DATA SHOWN
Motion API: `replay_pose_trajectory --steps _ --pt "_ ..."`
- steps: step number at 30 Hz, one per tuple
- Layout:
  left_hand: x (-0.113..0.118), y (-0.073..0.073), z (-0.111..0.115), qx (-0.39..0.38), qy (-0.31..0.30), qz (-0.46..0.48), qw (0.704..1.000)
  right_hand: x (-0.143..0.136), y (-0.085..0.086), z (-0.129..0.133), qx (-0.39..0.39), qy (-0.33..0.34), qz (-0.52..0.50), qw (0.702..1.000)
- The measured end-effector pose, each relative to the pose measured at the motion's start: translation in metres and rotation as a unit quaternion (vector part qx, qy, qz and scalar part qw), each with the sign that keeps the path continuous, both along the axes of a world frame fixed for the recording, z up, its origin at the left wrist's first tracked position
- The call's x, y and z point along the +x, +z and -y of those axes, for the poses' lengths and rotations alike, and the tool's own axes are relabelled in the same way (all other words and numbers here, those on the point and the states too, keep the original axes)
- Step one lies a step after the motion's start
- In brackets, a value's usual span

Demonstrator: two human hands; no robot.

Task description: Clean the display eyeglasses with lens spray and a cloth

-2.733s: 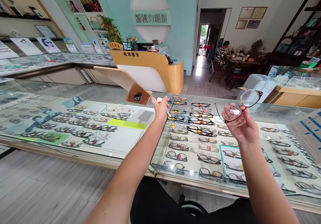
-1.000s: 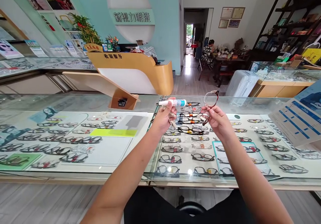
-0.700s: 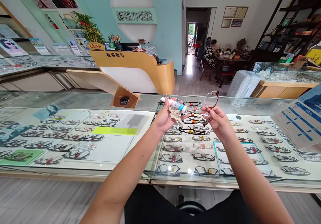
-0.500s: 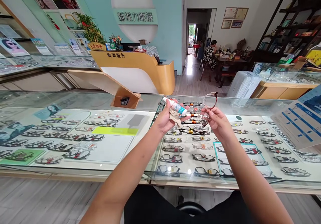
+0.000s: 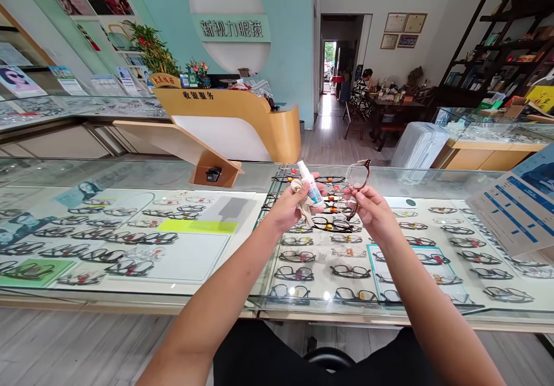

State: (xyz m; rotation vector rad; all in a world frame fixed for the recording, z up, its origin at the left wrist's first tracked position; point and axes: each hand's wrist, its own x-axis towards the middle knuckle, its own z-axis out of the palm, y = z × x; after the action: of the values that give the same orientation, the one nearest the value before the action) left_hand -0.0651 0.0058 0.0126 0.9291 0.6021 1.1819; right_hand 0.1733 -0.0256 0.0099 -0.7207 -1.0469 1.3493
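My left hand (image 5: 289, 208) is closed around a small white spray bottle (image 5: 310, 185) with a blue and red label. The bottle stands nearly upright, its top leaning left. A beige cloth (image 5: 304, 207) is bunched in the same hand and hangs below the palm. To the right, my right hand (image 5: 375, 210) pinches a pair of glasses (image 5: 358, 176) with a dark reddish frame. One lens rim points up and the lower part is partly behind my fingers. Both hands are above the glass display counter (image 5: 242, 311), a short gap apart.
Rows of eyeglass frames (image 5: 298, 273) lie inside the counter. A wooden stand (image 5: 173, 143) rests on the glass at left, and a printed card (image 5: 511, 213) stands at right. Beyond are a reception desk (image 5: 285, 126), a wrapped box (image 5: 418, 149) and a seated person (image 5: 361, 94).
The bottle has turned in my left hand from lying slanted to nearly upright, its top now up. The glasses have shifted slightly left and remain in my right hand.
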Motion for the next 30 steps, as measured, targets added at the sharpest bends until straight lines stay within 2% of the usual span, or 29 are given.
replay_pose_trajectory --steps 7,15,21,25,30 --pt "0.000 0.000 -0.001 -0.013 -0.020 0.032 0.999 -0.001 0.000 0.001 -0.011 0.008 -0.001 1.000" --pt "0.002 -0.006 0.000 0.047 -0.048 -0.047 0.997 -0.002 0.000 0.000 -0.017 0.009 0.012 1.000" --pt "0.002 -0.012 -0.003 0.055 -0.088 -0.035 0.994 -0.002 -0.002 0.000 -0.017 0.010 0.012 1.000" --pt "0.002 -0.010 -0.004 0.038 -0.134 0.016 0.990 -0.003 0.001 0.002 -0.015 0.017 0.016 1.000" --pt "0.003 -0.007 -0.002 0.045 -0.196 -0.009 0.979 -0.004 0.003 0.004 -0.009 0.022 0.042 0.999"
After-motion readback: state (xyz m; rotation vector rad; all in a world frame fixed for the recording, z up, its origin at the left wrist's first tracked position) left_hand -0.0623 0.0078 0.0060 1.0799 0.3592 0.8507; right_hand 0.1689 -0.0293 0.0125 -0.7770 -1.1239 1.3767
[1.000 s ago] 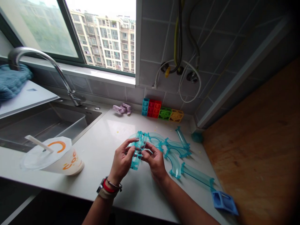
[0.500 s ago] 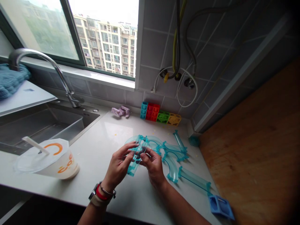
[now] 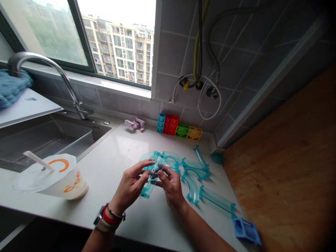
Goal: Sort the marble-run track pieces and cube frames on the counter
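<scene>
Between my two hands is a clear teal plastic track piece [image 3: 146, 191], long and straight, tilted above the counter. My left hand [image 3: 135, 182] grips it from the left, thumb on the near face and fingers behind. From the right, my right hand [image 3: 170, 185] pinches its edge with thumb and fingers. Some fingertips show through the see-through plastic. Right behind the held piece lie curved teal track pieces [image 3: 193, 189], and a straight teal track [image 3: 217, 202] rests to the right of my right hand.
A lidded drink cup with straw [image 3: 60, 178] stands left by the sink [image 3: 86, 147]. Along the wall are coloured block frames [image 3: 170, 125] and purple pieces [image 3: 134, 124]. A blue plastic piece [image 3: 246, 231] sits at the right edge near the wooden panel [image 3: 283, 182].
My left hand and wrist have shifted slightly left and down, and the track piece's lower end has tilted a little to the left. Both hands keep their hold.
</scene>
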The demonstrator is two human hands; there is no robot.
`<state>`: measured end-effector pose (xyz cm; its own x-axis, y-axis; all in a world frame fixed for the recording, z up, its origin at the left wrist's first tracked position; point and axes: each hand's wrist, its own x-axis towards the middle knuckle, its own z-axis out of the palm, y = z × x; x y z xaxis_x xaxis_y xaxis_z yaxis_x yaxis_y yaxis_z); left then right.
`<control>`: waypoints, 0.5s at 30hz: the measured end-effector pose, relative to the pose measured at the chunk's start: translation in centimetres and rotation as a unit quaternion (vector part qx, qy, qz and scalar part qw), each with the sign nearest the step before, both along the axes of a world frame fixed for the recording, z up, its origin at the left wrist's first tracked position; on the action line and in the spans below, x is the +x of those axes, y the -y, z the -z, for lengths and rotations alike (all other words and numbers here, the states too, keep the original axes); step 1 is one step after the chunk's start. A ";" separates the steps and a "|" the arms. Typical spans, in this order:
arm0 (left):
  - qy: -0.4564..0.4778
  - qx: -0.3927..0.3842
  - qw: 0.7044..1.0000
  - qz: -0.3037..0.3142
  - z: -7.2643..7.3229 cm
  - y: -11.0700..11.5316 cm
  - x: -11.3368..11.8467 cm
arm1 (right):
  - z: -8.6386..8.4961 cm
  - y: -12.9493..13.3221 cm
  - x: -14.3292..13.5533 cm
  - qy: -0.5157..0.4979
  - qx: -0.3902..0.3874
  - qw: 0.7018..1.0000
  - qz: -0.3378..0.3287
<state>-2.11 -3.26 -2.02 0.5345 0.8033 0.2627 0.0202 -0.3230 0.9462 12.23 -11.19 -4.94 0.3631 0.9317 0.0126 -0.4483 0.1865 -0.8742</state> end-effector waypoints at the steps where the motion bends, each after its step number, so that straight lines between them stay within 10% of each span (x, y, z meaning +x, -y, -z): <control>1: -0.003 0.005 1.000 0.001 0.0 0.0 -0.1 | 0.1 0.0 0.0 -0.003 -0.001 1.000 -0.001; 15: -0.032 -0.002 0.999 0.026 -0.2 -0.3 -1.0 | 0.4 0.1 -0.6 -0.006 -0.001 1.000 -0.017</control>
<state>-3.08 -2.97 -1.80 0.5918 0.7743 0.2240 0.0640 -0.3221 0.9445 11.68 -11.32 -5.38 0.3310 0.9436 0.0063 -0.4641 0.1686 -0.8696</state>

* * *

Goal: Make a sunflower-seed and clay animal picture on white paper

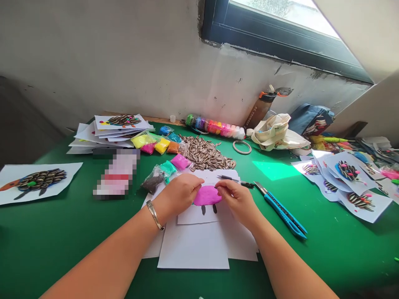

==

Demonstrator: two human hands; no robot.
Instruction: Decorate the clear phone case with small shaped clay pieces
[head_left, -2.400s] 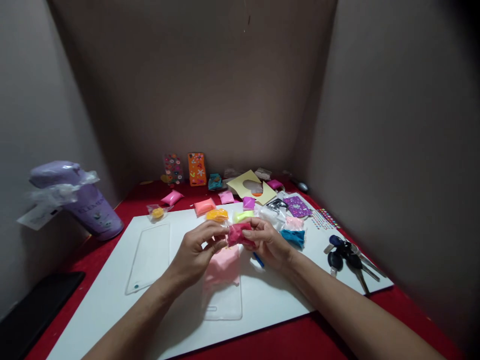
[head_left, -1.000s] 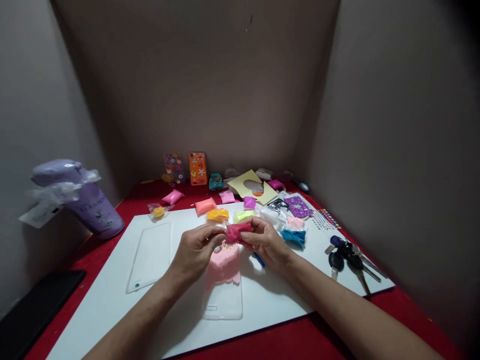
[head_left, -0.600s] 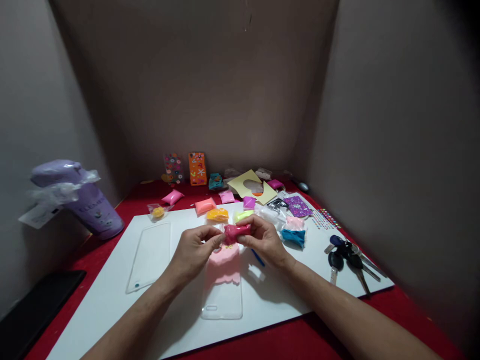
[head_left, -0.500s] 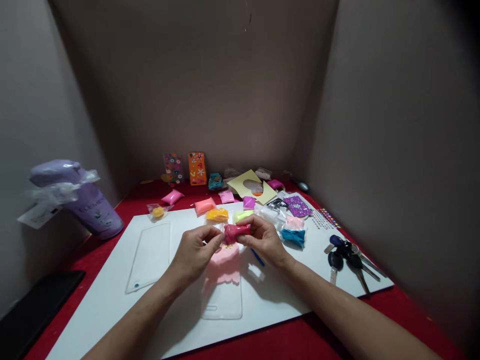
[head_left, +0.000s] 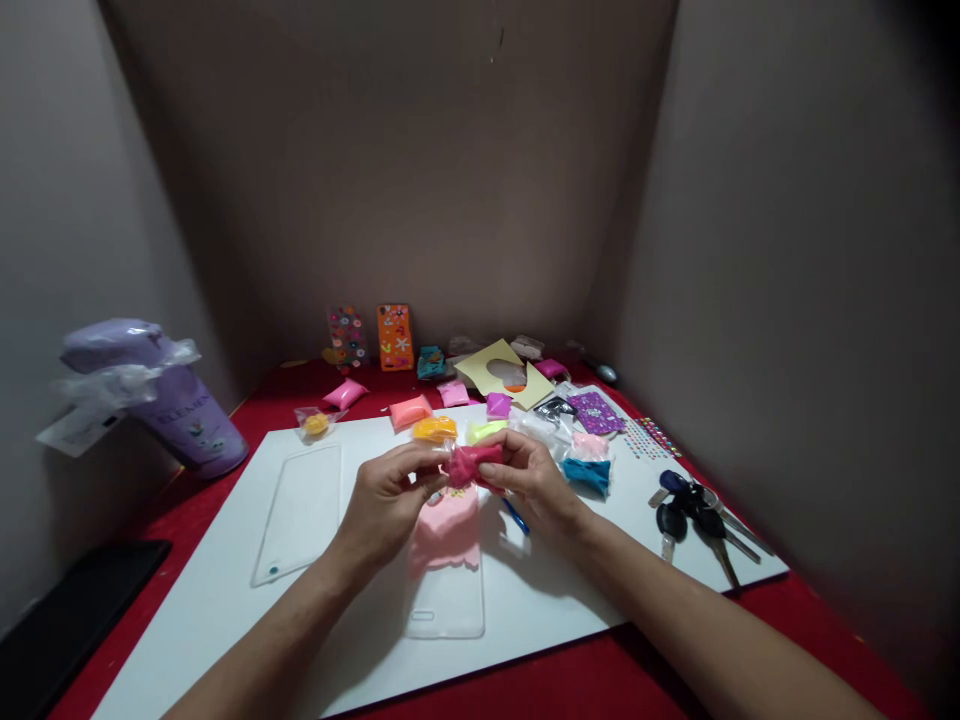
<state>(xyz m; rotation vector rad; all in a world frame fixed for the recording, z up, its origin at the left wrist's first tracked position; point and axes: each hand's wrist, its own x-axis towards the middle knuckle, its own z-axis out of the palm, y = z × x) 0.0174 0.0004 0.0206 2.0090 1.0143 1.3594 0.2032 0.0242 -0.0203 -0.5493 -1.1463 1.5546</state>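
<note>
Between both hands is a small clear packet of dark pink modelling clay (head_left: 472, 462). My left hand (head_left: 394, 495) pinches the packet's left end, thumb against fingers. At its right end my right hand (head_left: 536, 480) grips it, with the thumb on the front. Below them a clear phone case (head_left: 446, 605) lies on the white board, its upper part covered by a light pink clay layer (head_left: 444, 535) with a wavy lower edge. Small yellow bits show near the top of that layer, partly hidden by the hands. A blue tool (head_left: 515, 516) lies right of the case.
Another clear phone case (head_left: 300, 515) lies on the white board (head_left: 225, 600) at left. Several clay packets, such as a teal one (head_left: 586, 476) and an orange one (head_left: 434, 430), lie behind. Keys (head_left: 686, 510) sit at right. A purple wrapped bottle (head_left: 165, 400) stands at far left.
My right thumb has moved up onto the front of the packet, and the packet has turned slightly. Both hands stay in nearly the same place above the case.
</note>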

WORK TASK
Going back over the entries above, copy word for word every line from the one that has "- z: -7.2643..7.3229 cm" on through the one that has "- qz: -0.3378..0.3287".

ANSWER BOX
  - z: -7.2643..7.3229 cm
  - y: -11.0700..11.5316 cm
  - x: -11.3368..11.8467 cm
arm1 (right):
  - z: -8.6386..8.4961 cm
  - y: -12.9493..13.3221 cm
  - x: -14.3292..13.5533 cm
  - qy: -0.5157..0.4979
  - qx: -0.3902..0.3874
  - qw: 0.7018..1.0000
  - qz: -0.3378..0.3287

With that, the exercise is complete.